Julilla permanecía junto a la ventana abierta del
despacho de Sila, mirando cómo su esposo se echaba en brazos del joven; los vio
besarse, oyó las amorosas palabras que se decían, vio cómo se dirigían al diván
para sentarse e iniciar los escarceos íntimos de una antigua relación tan
satisfactoria para ambos, que era como un ansiado regreso. No necesitaba que le
explicasen que aquello era el motivo real del desdén de su esposo; y de su
afición al vino y su inconsciente venganza desocupándose de sus hijos. Los
hijos de su esposo.
Antes de que se desvistiesen ante sus ojos, Julilla se
alejó con la cabeza muy alta y los ojos secos para entrar en el dormitorio que
compartía con Lucio Cornelio Sila. Su esposo. Había detrás un reducido cubículo
que usaban de vestidor, y ahora más lleno desde el regreso de Sila, pues su
panoplia de gala estaba colocada sobre un caballete, el casco en un pedestal
especial y su espada con empuñadura de marfil, adornada con una cabeza de
águila, colgada de la pared en la vaina.
No le costó descolgar la espada, pero sí sacarla de la
vaina y el correaje. Pero por fin lo consiguió, conteniendo la respiración
cuando el filo le cortó la mano hasta el hueso de lo afilada que estaba.
Experimentó cierta sorpresa al ver que sentía dolor fisico en aquel momento,
pero hizo abstracción del dolor y la sorpresa y, sin vacilar, la empuñó por la
marfileña cabeza de águila, la volvió hacia ella y se echó contra la pared.
Lo había hecho real. Se desplomó, entre un revuelo de
telas ensangrentadas, al hundirse la espada en su vientre, con el corazón
latiéndole velozmente y sintiendo el estertor de su propia respiración como el
de alguien amenazador a sus espaldas dispuesto a arrebatarle la virtud o la
vida. Pero ya no tenía virtud ni vida, ¿qué podía importar?
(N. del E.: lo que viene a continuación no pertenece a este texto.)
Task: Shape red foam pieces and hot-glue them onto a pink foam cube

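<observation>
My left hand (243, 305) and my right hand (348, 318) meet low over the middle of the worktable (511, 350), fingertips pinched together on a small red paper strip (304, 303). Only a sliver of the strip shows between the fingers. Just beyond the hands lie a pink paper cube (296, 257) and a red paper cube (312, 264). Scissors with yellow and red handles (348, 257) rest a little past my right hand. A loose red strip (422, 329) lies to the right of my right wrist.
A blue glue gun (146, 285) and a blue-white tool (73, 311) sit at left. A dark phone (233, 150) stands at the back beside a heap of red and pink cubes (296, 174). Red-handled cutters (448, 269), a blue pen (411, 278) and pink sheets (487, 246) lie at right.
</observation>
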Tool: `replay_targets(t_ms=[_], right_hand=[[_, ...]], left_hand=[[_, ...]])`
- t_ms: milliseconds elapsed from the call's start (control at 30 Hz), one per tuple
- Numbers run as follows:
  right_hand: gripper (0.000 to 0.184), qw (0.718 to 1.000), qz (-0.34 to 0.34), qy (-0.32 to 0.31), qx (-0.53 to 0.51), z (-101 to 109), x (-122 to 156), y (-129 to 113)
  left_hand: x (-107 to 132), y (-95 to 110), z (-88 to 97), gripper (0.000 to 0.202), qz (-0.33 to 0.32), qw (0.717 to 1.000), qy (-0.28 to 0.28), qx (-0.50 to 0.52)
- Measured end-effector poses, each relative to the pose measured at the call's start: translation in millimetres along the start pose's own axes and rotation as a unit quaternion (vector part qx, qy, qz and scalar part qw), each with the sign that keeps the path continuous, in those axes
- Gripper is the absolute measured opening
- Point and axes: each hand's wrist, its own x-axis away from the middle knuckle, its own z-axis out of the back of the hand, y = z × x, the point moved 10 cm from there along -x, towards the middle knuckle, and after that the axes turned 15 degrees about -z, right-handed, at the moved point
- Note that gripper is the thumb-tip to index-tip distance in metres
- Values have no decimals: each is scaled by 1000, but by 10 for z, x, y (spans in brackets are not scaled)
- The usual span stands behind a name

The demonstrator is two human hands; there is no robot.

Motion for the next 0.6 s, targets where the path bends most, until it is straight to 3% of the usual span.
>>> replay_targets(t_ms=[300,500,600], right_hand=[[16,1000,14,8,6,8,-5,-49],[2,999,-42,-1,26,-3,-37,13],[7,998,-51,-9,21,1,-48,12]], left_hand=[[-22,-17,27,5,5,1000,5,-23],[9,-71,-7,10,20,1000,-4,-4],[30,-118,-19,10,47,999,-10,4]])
Ahora sí sentía el
horror de la agonía y aquel calor de su propia sangre regándole la piel. Pero
ella era una Julio César y no iba a pedír socorro ni a lamentar su decisión en
aquellos postreros instantes. Tampoco cruzó su mente el más mínimo pensamiento
por sus hijitos: sólo pensaba en la insensatez de haber amado todos aquellos
años a un hombre al que le gustaban los hombres.
Eso era razón suficiente para morir. No iba a vivir
para ser la irrisión de Roma, para que todas las afortunadas que estaban
casadas con hombres de verdad se burlaran de ella. Conforme se desangraba, su
enfebrecida mente comenzó a enfriarse, a aminorarse, a petrificarse. ¡Ah, qué
maravilla dejar por fin de amarle! Se acabaron los tormentos, las angustias,
las humillaciones, el vino. Le había pedido que le dijera cómo dejar de amarle
y él lo había hecho. Al fin y al cabo, su amado Sila había sido amable. Sus
últimos momentos de lucidez fueron para sus hijos: al menos en ellos perduraría
algo de ella misma. Y así entró en el dulce piélago de la Muerte, deseando a
sus hijos una vida larga y venturosa.